WHAT TO PRODUCE
Where an entry contains a picture, skip the picture and write out everything else exactly.

Start of DATA SUPPLIED

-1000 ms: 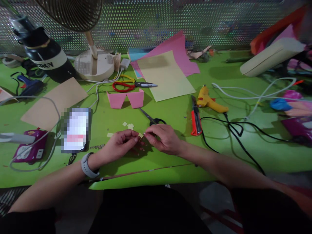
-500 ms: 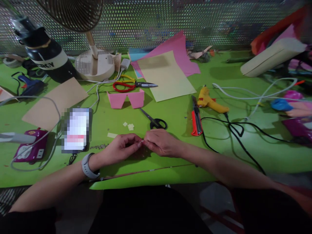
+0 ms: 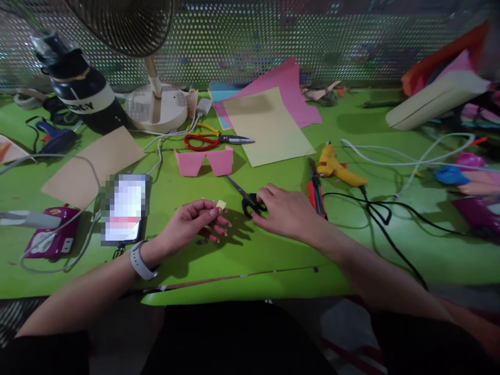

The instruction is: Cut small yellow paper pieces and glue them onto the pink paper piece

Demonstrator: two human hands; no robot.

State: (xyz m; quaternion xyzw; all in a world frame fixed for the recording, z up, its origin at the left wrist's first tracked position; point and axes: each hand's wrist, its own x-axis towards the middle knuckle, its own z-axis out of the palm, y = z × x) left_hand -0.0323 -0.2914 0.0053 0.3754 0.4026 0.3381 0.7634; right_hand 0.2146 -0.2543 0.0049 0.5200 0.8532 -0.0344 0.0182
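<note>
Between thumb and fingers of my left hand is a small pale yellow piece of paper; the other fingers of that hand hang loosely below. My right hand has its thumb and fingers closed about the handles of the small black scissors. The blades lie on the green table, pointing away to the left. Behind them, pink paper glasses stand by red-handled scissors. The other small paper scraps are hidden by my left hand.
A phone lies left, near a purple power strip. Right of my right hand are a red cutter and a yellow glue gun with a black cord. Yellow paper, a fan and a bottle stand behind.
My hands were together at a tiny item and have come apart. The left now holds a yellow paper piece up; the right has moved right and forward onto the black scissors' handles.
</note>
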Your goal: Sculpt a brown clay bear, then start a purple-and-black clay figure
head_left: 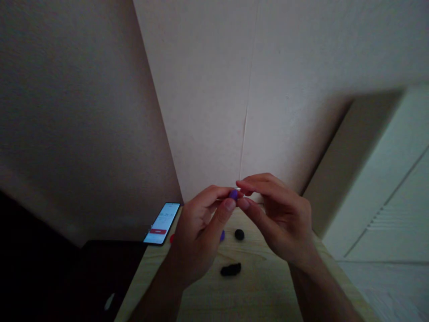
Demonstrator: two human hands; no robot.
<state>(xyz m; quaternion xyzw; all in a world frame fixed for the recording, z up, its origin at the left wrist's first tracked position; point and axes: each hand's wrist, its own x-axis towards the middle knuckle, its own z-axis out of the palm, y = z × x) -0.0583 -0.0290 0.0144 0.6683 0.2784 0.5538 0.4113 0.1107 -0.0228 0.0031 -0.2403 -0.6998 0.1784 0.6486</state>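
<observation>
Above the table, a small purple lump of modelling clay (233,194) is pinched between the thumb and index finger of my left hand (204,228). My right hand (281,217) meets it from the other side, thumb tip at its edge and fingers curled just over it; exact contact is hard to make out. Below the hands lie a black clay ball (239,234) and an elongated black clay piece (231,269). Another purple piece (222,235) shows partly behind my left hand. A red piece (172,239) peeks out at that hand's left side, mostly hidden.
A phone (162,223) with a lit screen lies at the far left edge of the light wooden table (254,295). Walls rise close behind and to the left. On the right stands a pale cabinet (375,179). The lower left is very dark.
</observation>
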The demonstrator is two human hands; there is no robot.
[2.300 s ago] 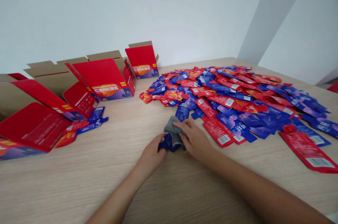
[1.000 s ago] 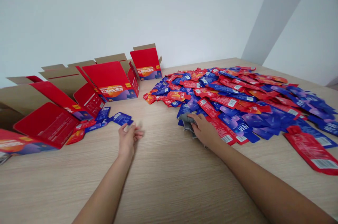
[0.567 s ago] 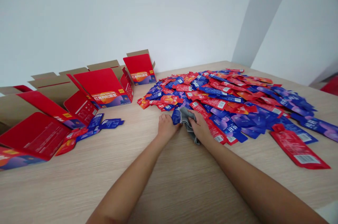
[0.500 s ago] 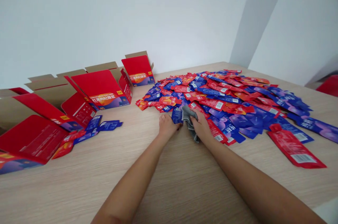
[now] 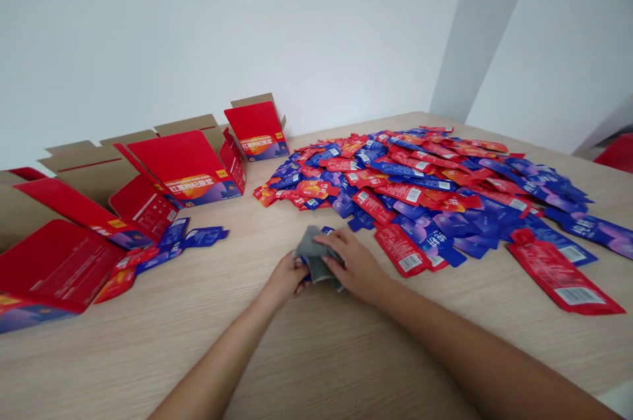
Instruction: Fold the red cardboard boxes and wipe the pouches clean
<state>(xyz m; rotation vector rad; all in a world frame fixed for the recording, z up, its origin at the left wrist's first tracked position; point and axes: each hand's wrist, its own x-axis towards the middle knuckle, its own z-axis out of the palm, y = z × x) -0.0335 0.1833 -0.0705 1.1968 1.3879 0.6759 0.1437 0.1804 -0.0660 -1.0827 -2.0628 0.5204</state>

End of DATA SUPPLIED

WRITTEN ANSWER
-1000 ms: 
-500 ms: 
+0 ms: 

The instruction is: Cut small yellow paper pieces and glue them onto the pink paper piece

Demonstrator: two human hands; no robot.

State: (xyz m; quaternion xyzw; all in a world frame fixed for the recording, z up, its origin at the left wrist's first tracked position; point and axes: each hand's wrist, its own x-axis towards the middle knuckle, its own z-axis out of the palm, y = z × x) left_hand -0.0323 -0.2914 0.0053 0.3754 0.4026 0.3381 0.7634; right_hand 0.2146 -0.2543 0.0049 0.5200 0.8532 -0.0344 0.0182
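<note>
Between thumb and fingers of my left hand is a small pale yellow piece of paper; the other fingers of that hand hang loosely below. My right hand has its thumb and fingers closed about the handles of the small black scissors. The blades lie on the green table, pointing away to the left. Behind them, pink paper glasses stand by red-handled scissors. The other small paper scraps are hidden by my left hand.
A phone lies left, near a purple power strip. Right of my right hand are a red cutter and a yellow glue gun with a black cord. Yellow paper, a fan and a bottle stand behind.
My hands were together at a tiny item and have come apart. The left now holds a yellow paper piece up; the right has moved right and forward onto the black scissors' handles.
</note>
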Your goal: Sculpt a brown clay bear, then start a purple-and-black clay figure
head_left: 
Demonstrator: two human hands; no robot.
<state>(xyz m; quaternion xyzw; all in a world frame fixed for the recording, z up, its origin at the left wrist's first tracked position; point and axes: each hand's wrist, its own x-axis towards the middle knuckle, its own z-axis out of the palm, y = z × x) -0.0583 -0.0290 0.0144 0.6683 0.2784 0.5538 0.4113 0.1107 -0.0228 0.0031 -0.2403 -0.6998 0.1784 0.6486</state>
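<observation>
Above the table, a small purple lump of modelling clay (233,194) is pinched between the thumb and index finger of my left hand (204,228). My right hand (281,217) meets it from the other side, thumb tip at its edge and fingers curled just over it; exact contact is hard to make out. Below the hands lie a black clay ball (239,234) and an elongated black clay piece (231,269). Another purple piece (222,235) shows partly behind my left hand. A red piece (172,239) peeks out at that hand's left side, mostly hidden.
A phone (162,223) with a lit screen lies at the far left edge of the light wooden table (254,295). Walls rise close behind and to the left. On the right stands a pale cabinet (375,179). The lower left is very dark.
</observation>
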The demonstrator is two human hands; there is no robot.
[2.300 s ago] 
[1.000 s ago] 
[0.567 s ago] 
[0.500 s ago] 
[now] 
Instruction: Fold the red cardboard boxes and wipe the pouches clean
<state>(xyz m; rotation vector rad; all in a world frame fixed for the recording, z up, its origin at the left wrist's first tracked position; point and axes: each hand's wrist, its own x-axis towards the middle knuckle, its own z-axis out of the palm, y = z × x) -0.0335 0.1833 -0.0705 1.1968 1.3879 0.6759 0.1437 0.1804 -0.0660 -1.0827 -2.0628 0.5204</state>

This finishes the output.